Джим пользуется ее замешательством и тянет за собой, криво улыбаясь, обнажая два ряда зубов, которые зловеще поблескивают в полумраке. Или Адрии кажется, как кажется, что вот-вот ее снова стошнит.
Зубы клацают над ее ухом, рождая слова:
– Ну что, детка, а теперь продолжение вечеринки.
Она не помнит, что происходит дальше, потому что все вокруг плывет. Плывет лицо Джима в туманной дымке, плывет Майк в обнимку с какой-то девчонкой, плывет еще несколько искаженных в смехе физиономий, которые не кажутся Адри знакомыми.
Когда Джим подталкивает Адри через дверной проем гостиной в чьем-то доме к большому засаленному дивану, она нервно фырчит, продираясь сквозь градусы к реальности. Дом тоже не кажется ей знакомым, но где-то далеко на фоне Майк рассказывает, что это дом его подружки, девчонки, чье лицо маячит рядом с ним. И эта реальность отзывается в Адри еще большей нервозностью, потому что она чувствует, как теряет над ситуацией остатки контроля, и ни один из последующих выборов не является ее выбором.
Адрия валится на диван, когда музыка вновь настигает ее из больших динамиков и разгоняется до угрожающих басов, а лохматый парень в кресле напротив начинает разливать по бокалам виски.

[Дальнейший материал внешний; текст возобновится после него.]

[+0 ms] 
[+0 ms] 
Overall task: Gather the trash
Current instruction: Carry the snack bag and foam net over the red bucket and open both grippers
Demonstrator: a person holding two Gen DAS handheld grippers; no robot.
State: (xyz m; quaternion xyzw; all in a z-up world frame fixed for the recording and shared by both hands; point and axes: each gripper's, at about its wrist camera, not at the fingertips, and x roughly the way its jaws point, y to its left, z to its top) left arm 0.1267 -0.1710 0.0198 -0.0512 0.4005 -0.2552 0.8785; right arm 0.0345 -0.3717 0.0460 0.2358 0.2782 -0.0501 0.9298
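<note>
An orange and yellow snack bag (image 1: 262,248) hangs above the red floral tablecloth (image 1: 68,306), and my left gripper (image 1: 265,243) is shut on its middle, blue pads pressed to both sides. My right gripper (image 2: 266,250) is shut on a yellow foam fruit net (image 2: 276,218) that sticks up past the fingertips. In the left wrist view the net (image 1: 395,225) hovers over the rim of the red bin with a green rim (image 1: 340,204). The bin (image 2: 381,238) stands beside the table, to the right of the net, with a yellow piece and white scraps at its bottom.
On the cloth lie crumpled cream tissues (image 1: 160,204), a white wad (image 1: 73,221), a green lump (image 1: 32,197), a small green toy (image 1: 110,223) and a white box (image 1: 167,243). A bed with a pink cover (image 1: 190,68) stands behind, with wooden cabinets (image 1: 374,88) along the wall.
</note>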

Голоса вокруг гудят, взрываются хохотом, пьяными возгласами, сотрясающими сознание. Адри не помнит, как оказалась в этом доме, но помнит, как звучат презрительные нотки в собственном голосе. «Отвали», – произносит она, хоть язык и не слушается, медленно ворочаясь во рту, когда Джим прижимает ее к себе ближе. И даже если он разбирает слова и их смысл, беда в другом – на язык таких, как Джим, эти слова переводятся как флирт. Он обнимает ее за острые плечи и потрясывает в воздухе пакетиком, в котором разноцветные пилюли скачут в такт музыке.
– Я покажу тебе, как надо веселиться, детка, – парень сально улыбается, извлекая на свет голубую пилюлю. Адри нравится голубой. Цвет неба.
Но все, что происходит дальше, ей не нравится.
Пилюля оказывается у нее во рту вместе с языком Джима, и сложно сказать, что из этого хуже. Хуже ли то, что ей приходится запить этот влажный поцелуй виски, или то, что пилюля так быстро проскальзывает внутрь, и ее содержимое стремительно разгоняется по организму Адрии.